My work will be cutting my hours down to what they are supposed to be. That is the goal anyway. I haven’t decided if I want to try and find a second job or just enjoy my free time. I don’t want full-time hours with them, to be honest. The big idea would be to go back to school but that isn’t in the cards right now because of this vaccine inquisition. I am a heretic, I do not want to be re-legioned to this godless cult that cannibalizes babies with their vaccines. Disease does not even work the way the cult vehemently believes it does. This white man, western medicine, creates the disease. Our bodies are the cure, the symptoms. It’s so simple but their medical bible of disease category complicates it to filth. Everybody is self-harming because of their religion of $cience. How has nobody in this cult caught a single lie yet after all of this time? We can’t even get to the big lie that is germ theory. These people are all so stupid. They are a danger to themselves and their children. This is so hard to witness. I can’t take the pressure of it either.
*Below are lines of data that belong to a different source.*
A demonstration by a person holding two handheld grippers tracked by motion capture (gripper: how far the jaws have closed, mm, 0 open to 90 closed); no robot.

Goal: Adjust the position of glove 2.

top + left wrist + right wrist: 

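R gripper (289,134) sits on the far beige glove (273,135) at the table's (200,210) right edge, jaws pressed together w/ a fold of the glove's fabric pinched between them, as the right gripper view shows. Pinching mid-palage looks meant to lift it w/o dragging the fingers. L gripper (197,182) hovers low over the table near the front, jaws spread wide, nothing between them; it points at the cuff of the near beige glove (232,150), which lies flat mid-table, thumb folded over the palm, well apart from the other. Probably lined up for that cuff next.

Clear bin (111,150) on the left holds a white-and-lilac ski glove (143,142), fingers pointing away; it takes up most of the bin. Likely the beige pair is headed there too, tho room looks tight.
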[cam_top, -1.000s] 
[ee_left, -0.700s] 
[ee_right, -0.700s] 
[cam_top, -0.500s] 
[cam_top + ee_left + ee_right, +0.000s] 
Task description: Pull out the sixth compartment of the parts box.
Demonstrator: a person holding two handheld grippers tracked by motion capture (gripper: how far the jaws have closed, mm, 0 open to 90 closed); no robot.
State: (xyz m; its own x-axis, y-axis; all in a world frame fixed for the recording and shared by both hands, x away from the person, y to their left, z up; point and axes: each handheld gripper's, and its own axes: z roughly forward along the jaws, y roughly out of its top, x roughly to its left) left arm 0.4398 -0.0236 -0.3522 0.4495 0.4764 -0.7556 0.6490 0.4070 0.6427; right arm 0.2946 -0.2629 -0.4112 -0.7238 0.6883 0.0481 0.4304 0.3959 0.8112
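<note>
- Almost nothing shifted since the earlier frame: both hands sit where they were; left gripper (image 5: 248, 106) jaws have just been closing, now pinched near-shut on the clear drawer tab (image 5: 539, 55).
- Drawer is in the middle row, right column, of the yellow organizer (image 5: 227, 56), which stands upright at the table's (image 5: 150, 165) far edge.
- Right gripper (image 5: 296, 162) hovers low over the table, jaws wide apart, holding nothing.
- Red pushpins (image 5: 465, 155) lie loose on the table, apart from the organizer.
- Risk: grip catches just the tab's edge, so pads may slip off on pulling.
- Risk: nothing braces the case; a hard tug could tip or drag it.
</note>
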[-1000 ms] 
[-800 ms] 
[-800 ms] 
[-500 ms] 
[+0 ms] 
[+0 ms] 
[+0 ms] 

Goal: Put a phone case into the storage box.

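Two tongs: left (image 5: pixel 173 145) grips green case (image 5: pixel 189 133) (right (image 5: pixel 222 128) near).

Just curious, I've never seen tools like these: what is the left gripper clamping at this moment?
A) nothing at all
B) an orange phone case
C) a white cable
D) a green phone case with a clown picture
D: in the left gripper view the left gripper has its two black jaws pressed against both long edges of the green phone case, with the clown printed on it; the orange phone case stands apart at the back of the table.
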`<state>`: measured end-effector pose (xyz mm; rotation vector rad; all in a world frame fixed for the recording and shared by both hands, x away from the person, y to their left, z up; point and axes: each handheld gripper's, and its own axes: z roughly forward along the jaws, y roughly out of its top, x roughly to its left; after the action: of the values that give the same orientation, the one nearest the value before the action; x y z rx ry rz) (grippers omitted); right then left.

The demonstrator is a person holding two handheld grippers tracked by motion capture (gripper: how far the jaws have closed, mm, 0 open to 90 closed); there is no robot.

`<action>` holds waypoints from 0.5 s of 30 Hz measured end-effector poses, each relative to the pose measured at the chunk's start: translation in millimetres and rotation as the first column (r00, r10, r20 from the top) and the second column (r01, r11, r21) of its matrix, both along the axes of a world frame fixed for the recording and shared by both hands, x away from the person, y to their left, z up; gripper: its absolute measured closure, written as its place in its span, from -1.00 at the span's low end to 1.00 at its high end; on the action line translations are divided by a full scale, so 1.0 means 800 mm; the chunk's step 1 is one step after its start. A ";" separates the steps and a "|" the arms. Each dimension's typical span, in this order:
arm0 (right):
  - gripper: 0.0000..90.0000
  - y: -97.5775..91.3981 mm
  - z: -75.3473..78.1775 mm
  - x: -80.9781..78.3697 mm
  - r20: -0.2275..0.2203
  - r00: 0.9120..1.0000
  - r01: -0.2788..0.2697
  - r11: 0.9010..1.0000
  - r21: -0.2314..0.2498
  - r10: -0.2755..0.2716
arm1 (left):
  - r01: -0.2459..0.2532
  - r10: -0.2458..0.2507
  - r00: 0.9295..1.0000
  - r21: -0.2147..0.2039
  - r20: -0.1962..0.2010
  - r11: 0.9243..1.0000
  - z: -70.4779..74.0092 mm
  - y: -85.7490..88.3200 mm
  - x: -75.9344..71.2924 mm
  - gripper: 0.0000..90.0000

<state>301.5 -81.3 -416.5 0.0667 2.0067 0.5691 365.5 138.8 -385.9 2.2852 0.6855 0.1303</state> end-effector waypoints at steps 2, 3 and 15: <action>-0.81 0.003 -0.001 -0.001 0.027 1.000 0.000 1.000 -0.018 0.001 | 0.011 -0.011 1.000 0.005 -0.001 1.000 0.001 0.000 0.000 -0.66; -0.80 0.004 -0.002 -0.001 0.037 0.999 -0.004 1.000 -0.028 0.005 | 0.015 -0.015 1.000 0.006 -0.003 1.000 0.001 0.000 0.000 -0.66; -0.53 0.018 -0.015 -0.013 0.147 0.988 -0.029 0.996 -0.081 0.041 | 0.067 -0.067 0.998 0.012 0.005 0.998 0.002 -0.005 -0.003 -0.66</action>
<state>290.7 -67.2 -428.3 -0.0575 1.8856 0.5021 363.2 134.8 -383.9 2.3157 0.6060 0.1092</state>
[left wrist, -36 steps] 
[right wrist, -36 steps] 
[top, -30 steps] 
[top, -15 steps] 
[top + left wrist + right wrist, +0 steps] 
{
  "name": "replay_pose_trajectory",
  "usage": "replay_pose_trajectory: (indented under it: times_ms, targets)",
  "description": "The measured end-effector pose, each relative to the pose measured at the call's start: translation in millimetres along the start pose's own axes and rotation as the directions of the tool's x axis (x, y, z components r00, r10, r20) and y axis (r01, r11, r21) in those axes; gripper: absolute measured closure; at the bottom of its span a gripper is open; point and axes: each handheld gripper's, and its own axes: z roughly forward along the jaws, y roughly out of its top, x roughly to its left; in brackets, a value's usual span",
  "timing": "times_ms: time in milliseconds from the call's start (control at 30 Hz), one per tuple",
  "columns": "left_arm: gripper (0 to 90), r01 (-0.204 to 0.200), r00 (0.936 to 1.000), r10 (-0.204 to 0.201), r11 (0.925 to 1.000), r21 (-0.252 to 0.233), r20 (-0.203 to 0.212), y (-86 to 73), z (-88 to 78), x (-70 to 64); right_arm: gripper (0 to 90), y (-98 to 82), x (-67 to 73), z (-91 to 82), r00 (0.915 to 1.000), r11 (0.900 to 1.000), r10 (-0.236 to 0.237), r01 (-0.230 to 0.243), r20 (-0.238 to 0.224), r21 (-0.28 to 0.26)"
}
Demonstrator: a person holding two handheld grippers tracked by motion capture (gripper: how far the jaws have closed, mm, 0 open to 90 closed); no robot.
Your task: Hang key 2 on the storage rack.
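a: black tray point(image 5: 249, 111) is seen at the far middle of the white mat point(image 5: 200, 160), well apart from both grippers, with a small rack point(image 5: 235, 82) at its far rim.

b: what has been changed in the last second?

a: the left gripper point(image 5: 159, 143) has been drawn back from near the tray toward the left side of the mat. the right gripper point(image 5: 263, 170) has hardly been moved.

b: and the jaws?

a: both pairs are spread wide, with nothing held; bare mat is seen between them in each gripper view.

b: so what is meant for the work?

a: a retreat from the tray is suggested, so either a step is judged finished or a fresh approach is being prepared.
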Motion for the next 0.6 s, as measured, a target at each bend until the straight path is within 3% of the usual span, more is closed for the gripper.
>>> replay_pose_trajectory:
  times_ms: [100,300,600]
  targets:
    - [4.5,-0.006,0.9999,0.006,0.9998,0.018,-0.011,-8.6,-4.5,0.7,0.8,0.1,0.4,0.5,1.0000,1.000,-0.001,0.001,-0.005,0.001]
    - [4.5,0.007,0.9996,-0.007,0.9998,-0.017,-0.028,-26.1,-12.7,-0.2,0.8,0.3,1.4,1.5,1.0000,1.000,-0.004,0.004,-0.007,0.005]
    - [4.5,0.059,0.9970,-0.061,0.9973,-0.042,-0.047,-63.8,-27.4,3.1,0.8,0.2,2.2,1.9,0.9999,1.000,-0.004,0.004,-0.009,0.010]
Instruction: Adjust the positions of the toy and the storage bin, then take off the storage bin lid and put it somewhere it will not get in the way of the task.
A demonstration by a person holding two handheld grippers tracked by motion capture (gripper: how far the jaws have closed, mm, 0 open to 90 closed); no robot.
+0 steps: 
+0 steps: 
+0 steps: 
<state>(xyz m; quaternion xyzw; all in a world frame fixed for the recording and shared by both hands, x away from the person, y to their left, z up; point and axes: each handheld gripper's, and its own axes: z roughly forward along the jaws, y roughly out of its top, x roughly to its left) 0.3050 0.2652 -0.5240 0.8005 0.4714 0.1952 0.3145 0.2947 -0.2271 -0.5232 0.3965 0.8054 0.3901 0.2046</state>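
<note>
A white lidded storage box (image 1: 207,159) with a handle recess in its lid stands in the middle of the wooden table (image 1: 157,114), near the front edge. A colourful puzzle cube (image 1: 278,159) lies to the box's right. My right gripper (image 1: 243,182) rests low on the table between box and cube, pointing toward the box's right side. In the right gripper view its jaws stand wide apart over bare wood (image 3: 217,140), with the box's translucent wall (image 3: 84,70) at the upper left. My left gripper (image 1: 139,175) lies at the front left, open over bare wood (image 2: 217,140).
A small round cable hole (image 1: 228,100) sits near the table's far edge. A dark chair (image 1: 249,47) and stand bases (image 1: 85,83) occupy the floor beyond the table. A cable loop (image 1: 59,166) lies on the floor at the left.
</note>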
I am addicted to my phone. I cannot put it down. I need to detox from it. I am in coping mode because of this world war that started in 2020. I am a prisoner in my own country until I take experimental medicine. Until I join their eugenics program. I am constantly surrounded by that medical cult of fascists. A medical Taliban of radicalized idiots who cannot produce an original thought to save their lives. I stand with the current thing. Now the propaganda is building a narrative about a new H1N1 in my country. This cult is going to go along with that LARP now too. My country reached herd stupidity, that’s all we did. What we did was flood this country with foreign nationals who are only patriots of their homelands. They didn’t earn the rights that they are helping give away. Also, Gen x is the defunct generation that is in the way. The majority have failed to modernize and learn how to become digitally literate to inform themselves. We all have a responsibility to be intelligent but that generation is too committed to their cults. They don’t even know how to audit what the news is telling them. Absolute disappoints they are. Of course they are cleaving to the old normal, that system is only serving them. Of course, that system is collapsing and they are not invited to the next one. #COVAIDS
I could be reading any of the books I’ve purchased in the last year instead of staring at my phone until my eyes bleed. Expanding my knowledge in everything esoteric is better than this cult we call politics. We are spiritualizing our own prison and diseases and I think that I just need to meet people on my level. I can’t connect to anyone in my life. They’re all sleepwalking through life and very committed to their fictions and suffering. I want to meet somebody real and talk about things that are real. I am so tired of having to water myself down for everyone.
Whatever, I think I complained long enough. I don’t want to spend my evening sulking. I already know that I am going to be spending it locked in my room away from my roommate. I would go for a walk but it’s still cold here. This winter is a neverending story. I’m so over it. I can already predict my summer, actually. Everyone in my age group is fat, can’t run, can’t shit and doesn’t do anything adventurous. I went camping with some friends last year and all we did was sit around the campsite. It was boring. Where is the adventure? Whatever. Whatever. Whatever.